**WHAT NEEDS TO BE DONE:** Every line that includes the word "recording" needs to be copied from the listing.

**DATA PROVIDED:**
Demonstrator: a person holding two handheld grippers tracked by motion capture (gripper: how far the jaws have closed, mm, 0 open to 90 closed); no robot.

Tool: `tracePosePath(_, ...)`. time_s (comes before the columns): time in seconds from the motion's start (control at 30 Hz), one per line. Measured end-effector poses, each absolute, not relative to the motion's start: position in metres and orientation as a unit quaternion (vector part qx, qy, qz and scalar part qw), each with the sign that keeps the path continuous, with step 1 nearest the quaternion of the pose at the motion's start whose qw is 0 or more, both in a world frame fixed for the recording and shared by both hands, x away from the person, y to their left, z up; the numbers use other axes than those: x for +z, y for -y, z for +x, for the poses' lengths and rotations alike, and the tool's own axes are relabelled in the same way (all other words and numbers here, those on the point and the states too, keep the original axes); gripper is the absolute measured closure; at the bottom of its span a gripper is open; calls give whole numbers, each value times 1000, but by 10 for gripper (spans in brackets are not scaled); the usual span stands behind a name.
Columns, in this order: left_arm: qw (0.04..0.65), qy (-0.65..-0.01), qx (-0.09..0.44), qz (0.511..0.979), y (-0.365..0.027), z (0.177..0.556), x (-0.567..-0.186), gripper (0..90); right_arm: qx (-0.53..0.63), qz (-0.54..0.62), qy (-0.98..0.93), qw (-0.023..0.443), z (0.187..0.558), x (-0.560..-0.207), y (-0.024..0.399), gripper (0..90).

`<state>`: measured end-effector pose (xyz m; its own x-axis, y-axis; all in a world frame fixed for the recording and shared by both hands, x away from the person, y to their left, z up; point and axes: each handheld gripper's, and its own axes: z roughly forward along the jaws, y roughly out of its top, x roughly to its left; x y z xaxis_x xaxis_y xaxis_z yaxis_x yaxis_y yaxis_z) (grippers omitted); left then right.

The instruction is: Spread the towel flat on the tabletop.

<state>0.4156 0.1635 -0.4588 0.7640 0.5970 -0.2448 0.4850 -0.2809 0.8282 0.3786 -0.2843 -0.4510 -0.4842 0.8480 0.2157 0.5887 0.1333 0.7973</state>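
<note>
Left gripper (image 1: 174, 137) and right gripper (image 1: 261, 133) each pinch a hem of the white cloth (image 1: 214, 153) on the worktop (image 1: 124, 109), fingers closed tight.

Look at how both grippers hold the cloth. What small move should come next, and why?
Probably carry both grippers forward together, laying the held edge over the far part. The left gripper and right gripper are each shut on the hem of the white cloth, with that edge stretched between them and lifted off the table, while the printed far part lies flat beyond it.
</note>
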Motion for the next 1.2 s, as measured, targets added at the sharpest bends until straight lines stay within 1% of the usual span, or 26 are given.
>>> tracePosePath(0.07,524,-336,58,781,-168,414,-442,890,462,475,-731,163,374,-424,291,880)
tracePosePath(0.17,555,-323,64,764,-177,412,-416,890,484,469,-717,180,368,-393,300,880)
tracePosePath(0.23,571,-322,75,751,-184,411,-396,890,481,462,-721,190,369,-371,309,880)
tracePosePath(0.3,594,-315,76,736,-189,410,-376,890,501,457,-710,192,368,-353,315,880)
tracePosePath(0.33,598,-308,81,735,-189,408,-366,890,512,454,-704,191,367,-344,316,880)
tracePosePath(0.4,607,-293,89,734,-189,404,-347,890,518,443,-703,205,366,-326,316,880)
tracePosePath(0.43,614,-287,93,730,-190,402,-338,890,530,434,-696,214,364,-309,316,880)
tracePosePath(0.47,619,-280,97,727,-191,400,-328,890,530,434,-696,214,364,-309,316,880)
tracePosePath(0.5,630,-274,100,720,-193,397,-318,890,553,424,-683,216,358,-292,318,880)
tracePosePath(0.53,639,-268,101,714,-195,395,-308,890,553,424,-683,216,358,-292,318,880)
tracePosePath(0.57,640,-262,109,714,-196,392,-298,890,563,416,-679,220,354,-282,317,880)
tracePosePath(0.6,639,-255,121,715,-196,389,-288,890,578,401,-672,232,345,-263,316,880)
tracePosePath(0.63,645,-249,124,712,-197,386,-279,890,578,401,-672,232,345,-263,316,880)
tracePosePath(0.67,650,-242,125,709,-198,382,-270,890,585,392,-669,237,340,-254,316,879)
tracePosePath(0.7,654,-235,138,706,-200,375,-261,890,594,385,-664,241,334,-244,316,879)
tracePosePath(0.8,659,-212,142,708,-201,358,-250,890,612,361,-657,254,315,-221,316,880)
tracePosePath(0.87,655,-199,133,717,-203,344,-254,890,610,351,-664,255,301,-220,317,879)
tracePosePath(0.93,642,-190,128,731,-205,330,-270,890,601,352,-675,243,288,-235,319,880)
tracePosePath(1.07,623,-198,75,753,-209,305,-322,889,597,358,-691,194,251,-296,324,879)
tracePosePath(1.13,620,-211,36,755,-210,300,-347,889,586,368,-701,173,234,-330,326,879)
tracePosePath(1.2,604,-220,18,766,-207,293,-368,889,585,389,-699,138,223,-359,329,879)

**RESULT BELOW:**
Tool: `tracePosePath(_, ...)`. time_s (comes before the columns): time in seconds from the motion's start (control at 30 Hz), one per line. Measured end-effector poses, each absolute, not relative to the motion's start: position in metres and orientation as a unit quaternion (vector part qx, qy, qz and scalar part qw), each with the sign that keeps the path continuous, with step 1 nearest the quaternion of the pose at the motion's start whose qw is 0 or more, both in a world frame fixed for the recording and shared by both hands, x away from the person, y to their left, z up; the numbers use other axes than those: x for +z, y for -y, z for +x, for the poses' lengths and rotations alike, and the tool's own axes are relabelled in the same way (all other words and numbers here, those on the point and the states too, keep the original axes); gripper is the absolute measured closure; at the bottom of its span a gripper is open; calls give whole numbers, each value times 1000, but by 10 for gripper (spans in brackets are not scaled); the usual span stands behind a name.
`<state>`: measured end-effector pose (xyz m; its own x-axis, y-axis; all in a world frame fixed for the recording and shared by both hands, x away from the person, y to their left, z up; point and axes: each handheld gripper's, and its own axes: z roughly forward along the jaws, y roughly out of its top, x roughly to its left; x y z xaxis_x xaxis_y xaxis_z yaxis_x yaxis_y yaxis_z) (grippers omitted); left then right.

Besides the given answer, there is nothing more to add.